### Directions
Omit all images, then repeat exactly the lines below from the one containing "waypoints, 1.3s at" through the one containing "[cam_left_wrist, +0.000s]", both ends included.

### Supplied information

|---|

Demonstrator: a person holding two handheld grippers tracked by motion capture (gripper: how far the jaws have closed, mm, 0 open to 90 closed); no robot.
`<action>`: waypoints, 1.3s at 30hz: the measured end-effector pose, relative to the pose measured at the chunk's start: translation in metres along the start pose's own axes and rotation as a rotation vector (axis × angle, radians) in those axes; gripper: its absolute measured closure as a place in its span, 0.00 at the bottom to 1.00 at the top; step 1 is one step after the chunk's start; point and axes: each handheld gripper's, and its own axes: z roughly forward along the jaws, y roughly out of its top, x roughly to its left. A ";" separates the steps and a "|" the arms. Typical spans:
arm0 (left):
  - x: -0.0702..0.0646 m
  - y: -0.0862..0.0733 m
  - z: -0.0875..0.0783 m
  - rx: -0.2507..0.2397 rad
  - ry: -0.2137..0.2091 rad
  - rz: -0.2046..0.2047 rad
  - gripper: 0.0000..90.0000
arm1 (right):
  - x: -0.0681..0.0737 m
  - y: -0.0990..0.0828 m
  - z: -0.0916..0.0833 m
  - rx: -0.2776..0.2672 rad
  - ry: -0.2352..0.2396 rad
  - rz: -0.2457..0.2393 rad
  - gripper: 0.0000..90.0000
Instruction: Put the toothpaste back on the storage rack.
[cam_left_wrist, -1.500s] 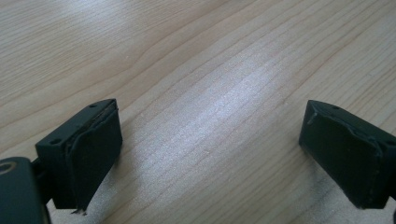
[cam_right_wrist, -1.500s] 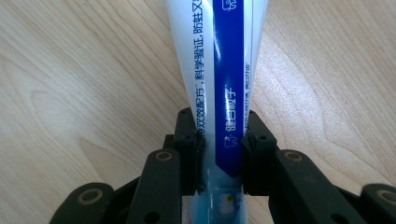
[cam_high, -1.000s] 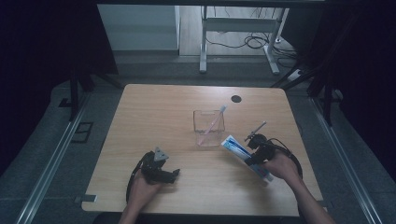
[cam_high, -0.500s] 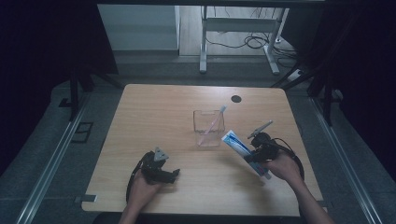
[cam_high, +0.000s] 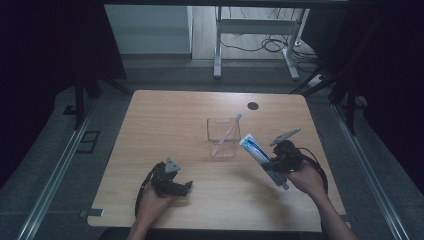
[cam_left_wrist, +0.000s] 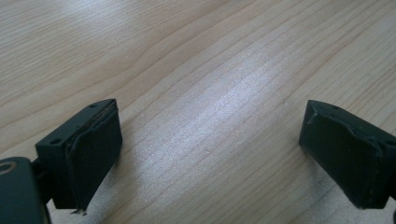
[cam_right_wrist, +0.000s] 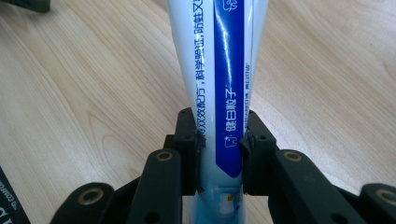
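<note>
Work in hand: a toothpaste tube (cam_high: 261, 159) is carried by the right gripper (cam_high: 278, 161) above the table (cam_high: 165, 120), just right of a clear cup (cam_high: 223, 138); judged as a move toward dropping the tube into the cup beside the toothbrush (cam_high: 228, 132).

Right gripper: jaws clamped on the tube's lower body, one pad on each flat side, as the right gripper view shows (cam_right_wrist: 219, 154). Gripping low leaves most of the tube's length free ahead of the jaws, which would suit feeding it end-first into an opening.

Tube position: lifted off the wood, tilted, its far end pointing up and left toward the cup rim; near the cup but apart from it.

Left gripper: rests low at the near-left of the table (cam_high: 172, 182), well apart from the cup. Jaws spread wide with nothing between them, bare wood beneath (cam_left_wrist: 210, 140). Judged as parked, keeping out of the way.

Tube material: soft glossy plastic, white with a blue band and printed characters; flattened oval in section, so it pinches readily and may slip or buckle under a hard squeeze.

Cup: transparent, squarish, straight walls, open top; light and likely to tip if nudged.

Toothbrush: thin pinkish handle leaning diagonally, head sticking out over the far-right rim. It takes up part of the opening.

Table: pale wood grain, matte with a soft sheen; a small dark round disc (cam_high: 253, 105) near the far edge.

Jaw pads: black, blocky, with a slightly ragged rubbery facing.
</note>
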 end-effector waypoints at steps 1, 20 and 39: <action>0.000 0.000 0.000 0.000 0.000 0.003 0.07 | 0.001 0.000 -0.001 -0.004 0.001 0.002 0.80; 0.000 0.000 0.000 0.000 0.000 0.003 0.07 | 0.006 0.012 -0.017 -0.156 0.004 -0.003 0.80; 0.000 0.000 0.000 0.001 0.000 0.003 0.07 | 0.008 0.023 -0.026 -0.306 0.011 0.020 0.80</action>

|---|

### Output
`<action>`: waypoints, 1.3s at 30hz: the measured end-effector pose, relative to the pose measured at the chunk's start: translation in metres along the start pose's own axes and rotation as a rotation vector (axis × angle, radians) in those axes; gripper: its absolute measured closure as a place in its span, 0.00 at the bottom to 1.00 at the top; step 1 is one step after the chunk's start; point and axes: each handheld gripper's, and its own axes: z roughly forward along the jaws, y roughly out of its top, x roughly to its left. A ";" separates the steps and a "|" the arms. Typical spans:
arm0 (left):
  - x: -0.0702..0.0646 m
  - y: -0.0862..0.0733 m
  - z: -0.0875..0.0783 m
  - rx: -0.2507..0.2397 rad
  - ry: -0.2137..0.2091 rad
  - rz: -0.2046..0.2047 rad
  - gripper: 0.0000..90.0000
arm1 (right):
  - x: -0.0681..0.0737 m
  - y: -0.0990..0.0828 m
  - z: -0.0916..0.0833 m
  - rx: -0.2776..0.2672 rad
  - ry: -0.2352..0.2396 rad
  - rz: -0.2457..0.2393 rad
  - gripper: 0.0000..90.0000
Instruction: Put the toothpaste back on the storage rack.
[cam_left_wrist, -1.500s] 
[cam_right_wrist, -1.500s] 
[cam_high, -1.000s] 
[cam_high, -0.500s] 
[cam_high, +0.000s] 
[cam_left_wrist, +0.000s] 

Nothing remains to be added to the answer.